Apr 212018
 

 

(Welcome to another edition of Andy Synn’s Waxing Lyrical feature. Today he presents a very interesting discussion with Jamie Stewart of The Absence.)

Some of you may have caught my review of A Gift for the Obsessed, the long-awaited fourth album by Floridian Melodeath marauders The Absence, last month (almost exactly one month ago, in fact). And hopefully some of you were inspired enough to go check out the album on your own terms and, ideally, to pick up a copy for yourselves.

If you didn’t catch it, well, here’s another chance for you to check out what you’ve been missing, as I managed to cajole the band’s vocalist/lyricist Jamie Stewart into participating in this edition of Waxing Lyrical, where he talks about misheard lyrics, space madness, and the importance of Hip-Hop to his early musical development!

 

Beginnings…

Technically, I started writing lyrics before I was ever in a band. It started with finding Hip Hop. I grew up in Upstate New York, so finding out about Hip Hop was really, really easy and hearing such amazing wordplay was life-changing. As a kid, I knew about all sorts of music based on mainstream radio, MTV, etc, but it wasn’t until I watched the movie Juice starring Omar Epps & Tupac Shakur that I took notice, and I started searching out a deeper cut for new music.

From there it opened up with Eric B & Rakim’s classic “Know The Ledge” (get it?). Rakim’s ceaseless flow still floors me to this day. I wanted to be able to do that, and I wanted to be able to do it as eloquently as guys like Rakim and Biggie and as viscerally as groups like Wu Tang Clan & Das Efx. It is a style of music that, while not completely, is extremely driven by vocals and lyrics.
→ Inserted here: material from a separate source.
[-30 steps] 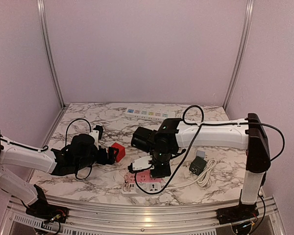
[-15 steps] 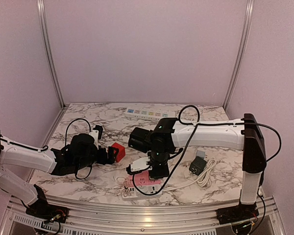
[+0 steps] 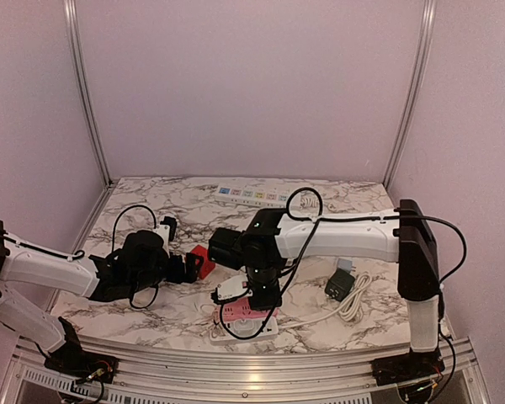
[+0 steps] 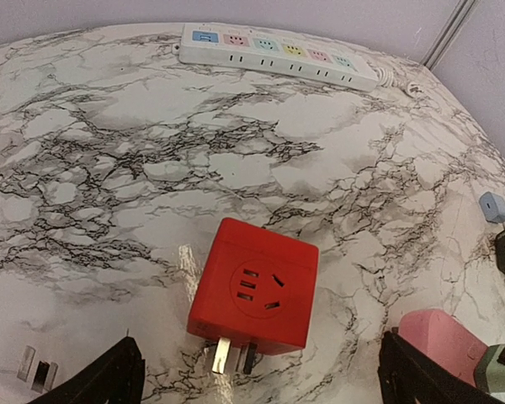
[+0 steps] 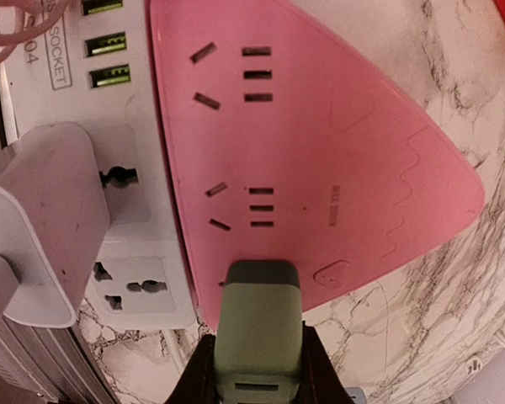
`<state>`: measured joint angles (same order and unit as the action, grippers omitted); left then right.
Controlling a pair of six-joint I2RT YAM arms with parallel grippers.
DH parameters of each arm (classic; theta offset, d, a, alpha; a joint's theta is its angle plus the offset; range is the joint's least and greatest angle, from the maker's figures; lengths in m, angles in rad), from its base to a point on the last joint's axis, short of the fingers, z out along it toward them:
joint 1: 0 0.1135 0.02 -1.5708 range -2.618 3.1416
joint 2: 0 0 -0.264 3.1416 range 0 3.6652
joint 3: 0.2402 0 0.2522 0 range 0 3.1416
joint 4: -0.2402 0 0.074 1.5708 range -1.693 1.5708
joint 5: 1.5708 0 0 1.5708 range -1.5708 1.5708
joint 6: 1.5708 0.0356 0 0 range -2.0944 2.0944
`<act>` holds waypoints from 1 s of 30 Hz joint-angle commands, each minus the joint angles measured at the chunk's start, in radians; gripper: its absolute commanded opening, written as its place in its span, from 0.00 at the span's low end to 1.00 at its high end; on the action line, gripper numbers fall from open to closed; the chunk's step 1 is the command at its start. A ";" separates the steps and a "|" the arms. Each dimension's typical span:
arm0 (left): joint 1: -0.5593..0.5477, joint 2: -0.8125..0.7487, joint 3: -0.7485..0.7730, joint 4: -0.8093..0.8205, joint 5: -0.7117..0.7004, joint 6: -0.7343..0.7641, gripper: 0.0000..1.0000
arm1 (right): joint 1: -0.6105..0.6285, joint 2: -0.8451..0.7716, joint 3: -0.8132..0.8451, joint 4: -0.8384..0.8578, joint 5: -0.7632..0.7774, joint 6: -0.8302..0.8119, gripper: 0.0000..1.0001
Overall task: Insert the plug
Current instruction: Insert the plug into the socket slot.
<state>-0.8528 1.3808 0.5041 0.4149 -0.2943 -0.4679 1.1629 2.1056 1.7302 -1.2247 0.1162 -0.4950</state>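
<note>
Right claw is narrowed onto the green plug, clamping its two flanks and pointing it down at the near corner of the pink socket block. The plug's body hides the slots under it, so whether the pins have entered cannot be told. If the pins are off the slots or the plug is tilted, a push will probably jam them on the pink face or twist the plug in the grip. Nothing pins the block down. It overlaps the edge of the white power strip, which has a white charger plugged in. A slanted push could skid both across the tabletop. Left claw gapes wide over by the red cube adapter, holding nothing, so it offers no bracing.
</note>
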 commanded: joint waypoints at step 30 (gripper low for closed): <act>0.024 0.030 0.031 -0.001 0.027 -0.023 0.99 | -0.186 0.226 0.017 0.108 0.273 0.004 0.08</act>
<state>-0.8364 1.4040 0.5114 0.4145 -0.2699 -0.4896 1.0130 2.1784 1.8233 -1.2102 0.3080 -0.4690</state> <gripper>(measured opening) 0.989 0.184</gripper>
Hip Hop Music started me on my journey to find my own voice, and to become a lyricist and a musician.

Shortly after that, I got into listening to Punk and then Hardcore, again, a genre that bares a very pronounced vocal and lyrical presence in its raw and simplistic style. I started playing in bands, and always wanted to sing and write lyrics. It just felt right, because I felt like I had to write the lyrics if I was going to scream them. I have always been the main lyricist for The Absence but I welcome anybody and everybody’s ideas wholeheartedly. Whatever betters the song is what we go with.

 

 

Inspirations…

To be honest, I find inspiration in a lot of things — be it musical, poetic, or just the random things you hear in everyday life. I have always been a fan of ambiguously metaphorical lyrics — something that can have more than one interpretation or definition, even if it’s someone going, “wow, those are cool lyrics”.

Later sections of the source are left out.